I wasn’t surprised to learn that research shows when sufferers of anxiety and depression use poetry as a form of expression, it lessens activity in the amygdala – the so-called ‘lizard brain’, the primitive neurological centre associated with fear. Quite why writing poetry rather than creative prose should do this is not fully understood and was something we discussed, but it seems clear that as Chris suggests it probably has to do with structure. Finding words to express feelings in a concise, condensed form and in a free creative way can be very liberating, while at the same time it’s a comfort to find focus and order in a situation that is otherwise spinning out of control. I know that there have been times when I’ve found greater peace and comfort from this than I could have found any other way.

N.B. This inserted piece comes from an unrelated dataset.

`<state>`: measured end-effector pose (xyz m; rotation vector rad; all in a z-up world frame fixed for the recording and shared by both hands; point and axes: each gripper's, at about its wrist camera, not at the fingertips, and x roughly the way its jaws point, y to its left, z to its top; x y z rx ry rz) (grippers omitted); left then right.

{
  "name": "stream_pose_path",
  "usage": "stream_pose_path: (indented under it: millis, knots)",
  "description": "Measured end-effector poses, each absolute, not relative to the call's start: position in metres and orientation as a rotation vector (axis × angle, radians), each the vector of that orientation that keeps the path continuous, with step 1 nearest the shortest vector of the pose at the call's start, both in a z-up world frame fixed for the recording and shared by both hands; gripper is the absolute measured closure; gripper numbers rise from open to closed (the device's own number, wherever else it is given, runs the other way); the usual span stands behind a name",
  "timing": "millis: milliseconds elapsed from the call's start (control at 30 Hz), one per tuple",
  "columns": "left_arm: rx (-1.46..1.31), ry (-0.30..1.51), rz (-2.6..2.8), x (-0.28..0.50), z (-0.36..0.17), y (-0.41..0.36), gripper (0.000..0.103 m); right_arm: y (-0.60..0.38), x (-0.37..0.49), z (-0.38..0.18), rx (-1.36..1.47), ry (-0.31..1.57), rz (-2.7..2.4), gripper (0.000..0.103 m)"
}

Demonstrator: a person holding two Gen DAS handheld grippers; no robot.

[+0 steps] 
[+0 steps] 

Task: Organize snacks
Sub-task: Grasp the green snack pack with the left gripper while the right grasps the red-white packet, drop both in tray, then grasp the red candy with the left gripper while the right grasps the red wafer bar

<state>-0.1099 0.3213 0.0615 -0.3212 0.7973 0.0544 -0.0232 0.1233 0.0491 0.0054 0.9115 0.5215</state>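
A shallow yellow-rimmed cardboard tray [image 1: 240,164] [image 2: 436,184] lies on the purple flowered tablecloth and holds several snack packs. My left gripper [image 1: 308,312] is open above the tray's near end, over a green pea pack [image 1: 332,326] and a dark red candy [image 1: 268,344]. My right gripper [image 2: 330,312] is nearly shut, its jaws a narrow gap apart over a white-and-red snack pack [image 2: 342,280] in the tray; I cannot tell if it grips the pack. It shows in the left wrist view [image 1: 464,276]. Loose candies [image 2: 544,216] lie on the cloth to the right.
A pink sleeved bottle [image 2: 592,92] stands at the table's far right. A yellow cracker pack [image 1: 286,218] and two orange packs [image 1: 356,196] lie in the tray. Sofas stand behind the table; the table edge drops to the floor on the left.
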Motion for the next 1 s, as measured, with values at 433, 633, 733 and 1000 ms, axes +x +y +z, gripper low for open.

It’s important to understand that it doesn’t matter how good the results are in terms of writing. This is unashamedly, first and foremost, therapeutic and if you thought it was only worth doing to try to produce a poem to be proud of, you’re thinking about it the wrong way. Nevertheless it can sometimes throw up lines that make sense in a powerful way that can be worth sharing.

That Saturday afternoon I was filled with tension and anxiety. A close member of my family had slithered into a deep depression after enduring months of anxiety and was struggling to keep afloat; we watched in dismay as he sank further and deeper and weren’t sure he would be able to climb out however much we supported him. We had all been hanging on in one way or another, wishing desperately that there was more we could do, and having known the pain and despair of depression from the inside I now learnt the pain of watching someone you love suffer in a bleak dark place.

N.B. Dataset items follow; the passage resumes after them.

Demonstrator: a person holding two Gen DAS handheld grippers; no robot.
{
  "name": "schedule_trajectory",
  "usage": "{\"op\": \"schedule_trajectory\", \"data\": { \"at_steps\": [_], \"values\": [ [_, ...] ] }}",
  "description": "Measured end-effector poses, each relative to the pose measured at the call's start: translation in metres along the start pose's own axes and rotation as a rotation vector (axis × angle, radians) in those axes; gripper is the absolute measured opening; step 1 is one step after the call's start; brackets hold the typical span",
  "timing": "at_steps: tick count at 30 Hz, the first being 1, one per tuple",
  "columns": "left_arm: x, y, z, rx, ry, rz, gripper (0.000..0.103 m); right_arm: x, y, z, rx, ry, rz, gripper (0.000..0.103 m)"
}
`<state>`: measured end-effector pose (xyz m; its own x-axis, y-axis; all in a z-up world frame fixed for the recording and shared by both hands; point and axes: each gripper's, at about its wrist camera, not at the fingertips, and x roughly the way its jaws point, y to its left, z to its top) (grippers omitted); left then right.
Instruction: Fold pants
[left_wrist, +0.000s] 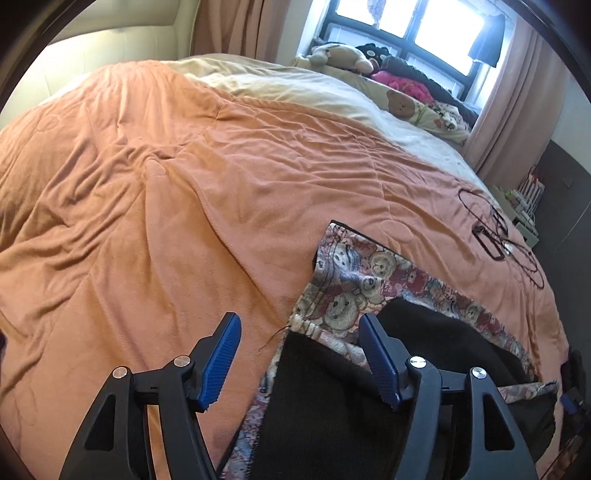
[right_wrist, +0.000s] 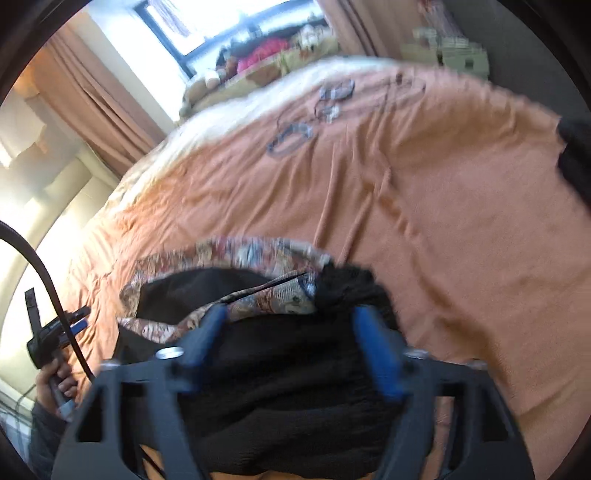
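Observation:
The pants (left_wrist: 351, 280) have a teddy-bear print outside and a black lining (left_wrist: 325, 398). They lie folded on an orange blanket (left_wrist: 147, 206) near the bed's front edge. My left gripper (left_wrist: 299, 321) is open above the pants' left edge, one blue pad over the blanket and the other over the fabric, gripping nothing. In the blurred right wrist view, my right gripper (right_wrist: 291, 312) is open above the bunched black lining (right_wrist: 277, 369), with the printed edge (right_wrist: 258, 251) just beyond its tips. A hand holds the left gripper (right_wrist: 55, 328) at that view's left edge.
Black cords (left_wrist: 495, 229) lie on the blanket at the far right, also visible as cords (right_wrist: 295, 136). Stuffed toys (left_wrist: 343, 55) and bedding sit under the window. A curtain (left_wrist: 509, 110) hangs at the right, with a low shelf (left_wrist: 524, 206) beside the bed.

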<state>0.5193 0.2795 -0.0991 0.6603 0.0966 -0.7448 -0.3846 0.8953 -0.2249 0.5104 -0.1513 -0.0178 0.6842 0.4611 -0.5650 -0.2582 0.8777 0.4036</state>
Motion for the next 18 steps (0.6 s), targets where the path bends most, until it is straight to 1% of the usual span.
{"op": "schedule_trajectory", "data": {
  "at_steps": [2,4,6,10,14,18],
  "values": [
    [0.001,0.001,-0.002,0.03,0.014,0.003,0.068,-0.006,-0.001,0.001,-0.003,0.007,0.018,0.078],
    [0.005,0.001,-0.006,0.083,0.037,0.018,0.068,-0.007,-0.004,0.0,-0.019,0.019,-0.009,0.078],
    [0.012,-0.003,-0.01,0.145,0.061,0.015,0.068,-0.007,-0.007,-0.001,-0.036,0.033,-0.033,0.077],
    [0.027,-0.008,-0.018,0.237,0.112,0.015,0.068,-0.004,-0.008,-0.003,-0.073,0.075,-0.049,0.077],
    [0.042,-0.006,-0.02,0.27,0.145,-0.005,0.068,0.005,-0.005,0.005,-0.106,0.138,-0.064,0.077],
    [0.053,-0.009,-0.021,0.305,0.155,-0.014,0.066,0.015,-0.003,0.015,-0.147,0.172,-0.086,0.077]
  ]
}}
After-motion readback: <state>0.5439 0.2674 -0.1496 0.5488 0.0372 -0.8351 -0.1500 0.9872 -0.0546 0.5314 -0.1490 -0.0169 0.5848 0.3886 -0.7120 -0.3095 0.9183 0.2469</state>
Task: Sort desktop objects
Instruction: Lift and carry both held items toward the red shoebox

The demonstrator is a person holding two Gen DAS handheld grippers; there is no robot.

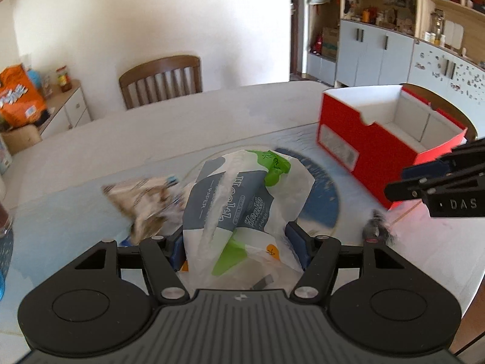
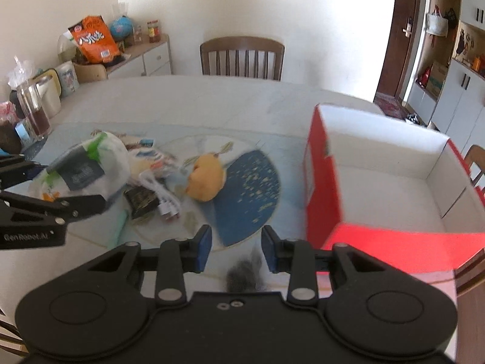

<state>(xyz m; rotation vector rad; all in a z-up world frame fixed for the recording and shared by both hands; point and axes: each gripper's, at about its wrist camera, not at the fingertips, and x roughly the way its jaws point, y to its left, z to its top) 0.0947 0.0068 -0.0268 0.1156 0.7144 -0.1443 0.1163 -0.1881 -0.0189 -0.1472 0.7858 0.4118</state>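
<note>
Tongs in the left hand (image 1: 239, 242) pinch a white plastic tissue-paper pack (image 1: 239, 200), its wrapper printed in slate blue and bright green, with one blue pad pressed against each side. From the right wrist view the same pack (image 2: 91, 163) sits at the left of the scene, gripped between the black fingers of the left tongs (image 2: 72, 188), though whether it is lifted off the table is unclear. Right-hand tongs (image 2: 236, 245) are spread apart with nothing between their blue pads; a small dark fuzzy object (image 2: 245, 273), blurred, lies on the table just beneath them.

Beside the pack lies a loose cluster of items: a crumpled printed wrapper (image 1: 145, 203), a coiled white cable (image 2: 160, 194), a small dark packet (image 2: 141, 201) touching the cable, and a pale green stick-shaped item (image 2: 119, 224) in front of them. A yellow-orange plush toy (image 2: 206, 179) rests a little to the right of the cluster, on a round blue patch of the table covering (image 2: 251, 200).

To the right stands an open red cardboard box (image 2: 321, 188) with a white interior that looks empty. All of this rests on a pale table (image 2: 197, 103). A brown wooden chair (image 2: 242, 57) stands at the far side, and a low cabinet against the wall holds an orange snack bag (image 2: 94, 39).
</note>
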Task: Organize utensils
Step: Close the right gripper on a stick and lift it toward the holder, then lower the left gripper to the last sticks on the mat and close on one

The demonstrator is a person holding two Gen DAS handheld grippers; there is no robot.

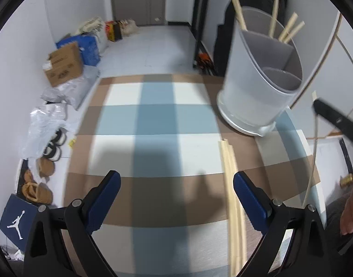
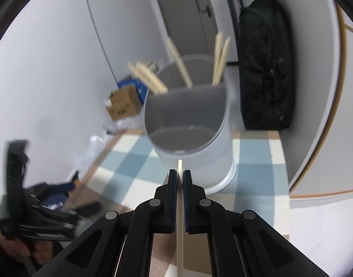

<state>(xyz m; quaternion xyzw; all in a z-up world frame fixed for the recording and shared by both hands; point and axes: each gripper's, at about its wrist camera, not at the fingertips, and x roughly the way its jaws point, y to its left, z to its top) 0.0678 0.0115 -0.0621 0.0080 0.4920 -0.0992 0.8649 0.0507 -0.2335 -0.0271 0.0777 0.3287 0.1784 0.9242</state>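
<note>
My right gripper (image 2: 180, 177) has its jaws clenched on a single chopstick (image 2: 180, 219), which runs straight back between the blue pads with its tip poking out just ahead of them. That tip points at the grey utensil holder (image 2: 195, 138), which sits right in front of the jaws on the checkered cloth (image 2: 135, 159) covering the counter.

My left gripper (image 1: 176, 189) has its jaws spread wide with nothing pinched. A loose bunch of chopsticks (image 1: 232, 184) lies on the cloth just inside the right-hand pad; can't tell if it's touching the pad. From that view the holder is up and to the right of the bunch, well beyond the jaws.

Now the holder itself: it's divided into compartments. The big front one, nearest my right jaws, looks bare inside. The back section has several chopsticks (image 2: 220, 62) standing tilted in it, some leaning left over the rim, others upright-ish on the right.

Behind the holder to the right, a black backpack (image 2: 266, 69) hangs against the wall. To the holder's left, down on the floor, there's a cardboard box (image 2: 123, 105) plus bags and shoes.
</note>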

It wasn’t until almost a week later when the crisis had past, and new medication and the intervention of the wonderful Mental Health team had brought about the miraculous beginnings of recovery, that I noticed myself coming apart and agitated to the point of distraction.

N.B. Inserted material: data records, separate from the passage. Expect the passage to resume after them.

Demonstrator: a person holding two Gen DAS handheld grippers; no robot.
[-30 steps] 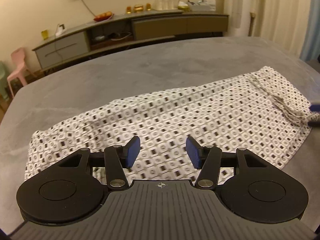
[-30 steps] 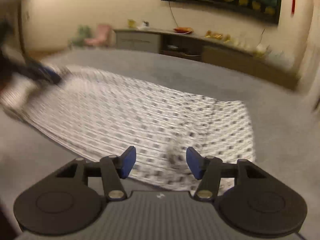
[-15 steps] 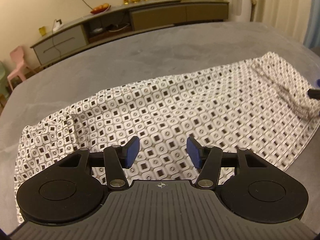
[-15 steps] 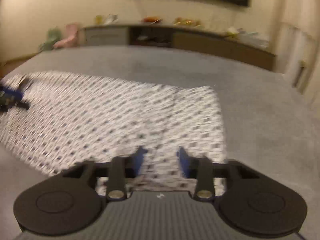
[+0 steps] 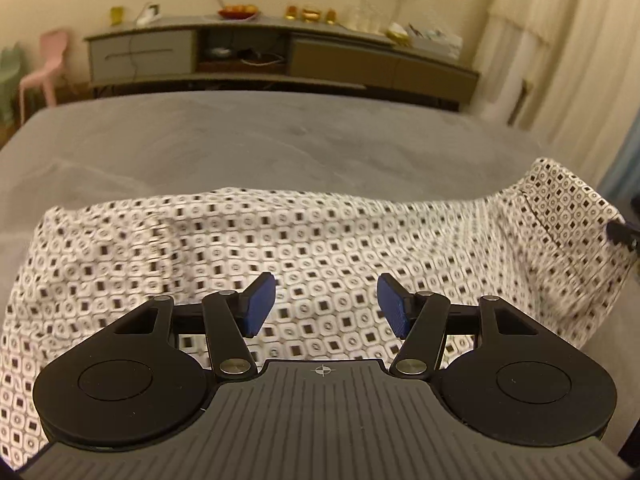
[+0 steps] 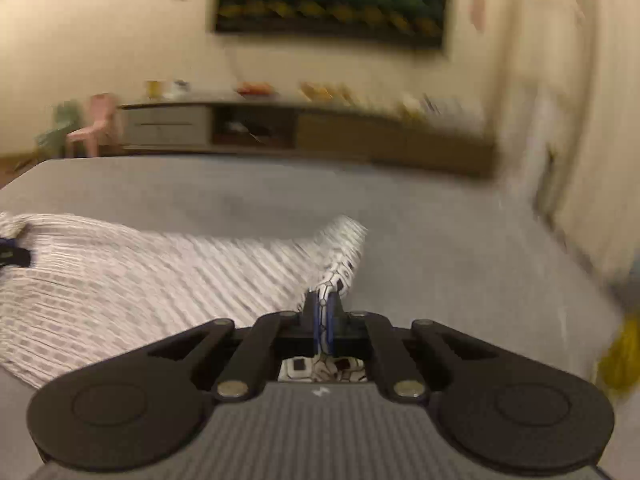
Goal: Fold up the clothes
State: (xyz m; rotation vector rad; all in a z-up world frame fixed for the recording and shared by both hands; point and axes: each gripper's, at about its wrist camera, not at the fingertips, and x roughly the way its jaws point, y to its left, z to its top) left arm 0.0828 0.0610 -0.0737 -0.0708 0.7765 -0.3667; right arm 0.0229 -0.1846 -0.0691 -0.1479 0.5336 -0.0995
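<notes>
right gripper (image 6: 323, 316) fingers pinching garment (image 5: 320, 248) end | left gripper (image 5: 326, 304) fingers spread, directly over cloth | long axis left-right on table (image 5: 240, 140)

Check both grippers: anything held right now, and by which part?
The right gripper is shut on the patterned garment, pinching its right-hand edge. The left gripper is open above the cloth, holding nothing.

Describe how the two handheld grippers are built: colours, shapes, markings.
The left gripper and right gripper look alike: black linkage bars with silver rivets, two round black discs, and a ribbed grey body with a small white mark. Their fingers carry blue ribbed pads. No cables or sleeves are visible.
</notes>
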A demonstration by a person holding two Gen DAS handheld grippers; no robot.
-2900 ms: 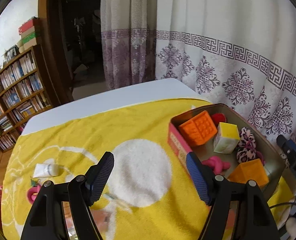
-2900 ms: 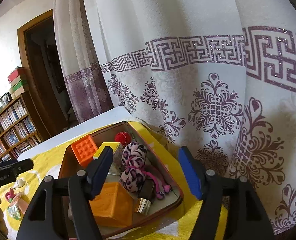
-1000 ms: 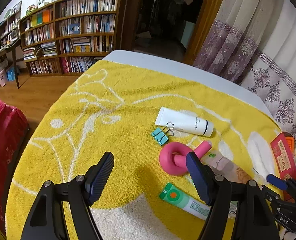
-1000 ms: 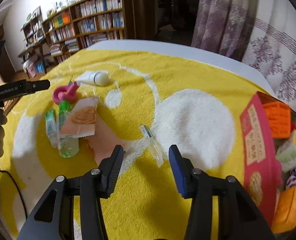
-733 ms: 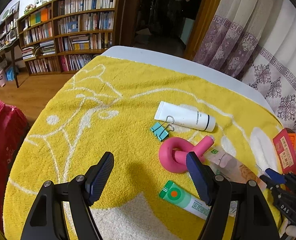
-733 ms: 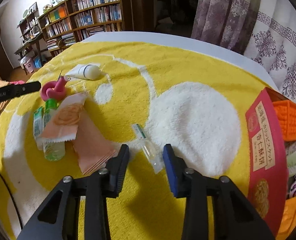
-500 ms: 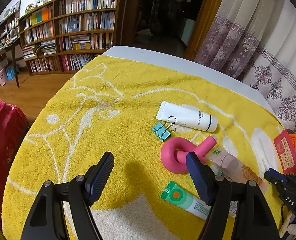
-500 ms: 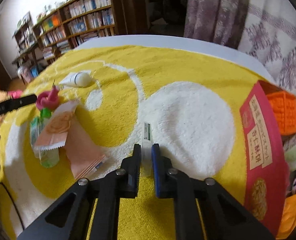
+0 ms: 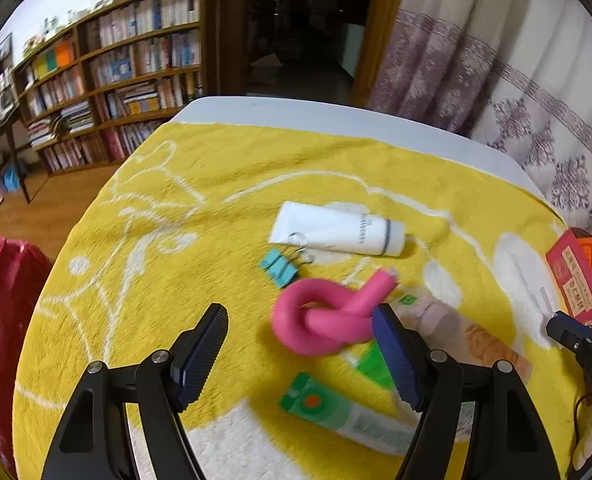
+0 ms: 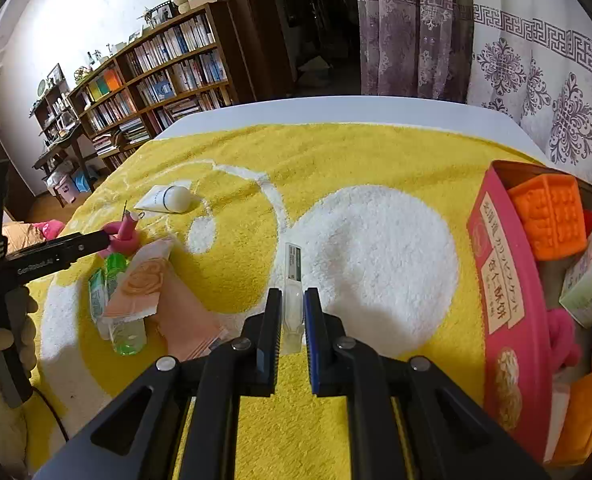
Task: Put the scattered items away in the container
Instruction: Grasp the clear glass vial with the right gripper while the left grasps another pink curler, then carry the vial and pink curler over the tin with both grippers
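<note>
Right gripper (image 10: 293,322) clamped on a thin clear vial (image 10: 293,280) above the yellow towel (image 10: 336,152) — slick, could slip or pivot before reaching the red tin (image 10: 508,280) at right. Left gripper (image 9: 300,354) spread wide, empty, over the pink knotted toy (image 9: 328,316) — may snag the packet (image 9: 468,332) beside it.

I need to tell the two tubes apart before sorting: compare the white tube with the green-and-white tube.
The white tube is plain white with a dark ring near its cap; the green-and-white tube has a green end with an orange dot. The white tube lies beyond the pink knotted toy, beside the teal binder clip; the green-and-white tube lies nearer the left gripper, partly behind one finger. Both lie flat on the yellow towel, ungrasped.
</note>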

I did a lot of vacuuming. I went for a fast walk, trying to ease my tension with fierce exercise. I immersed myself in work that didn’t really need to be done and got exhausted. I did practically none of the things that I could have done that would have made me feel better and by dawn the next morning my stomach was fluttering and cramping and no amount of slow deep breathing would calm my anxiety. My stress response had kicked in and activated the fossil-record of experiences from long ago so that the present merged with past and I was in a permanent state of fight-or-flight. I lay in bed unable to control my gibbering mind, and clutched at straws. Start from where you are, I thought. That’s the right way to begin because you can’t start from anywhere else.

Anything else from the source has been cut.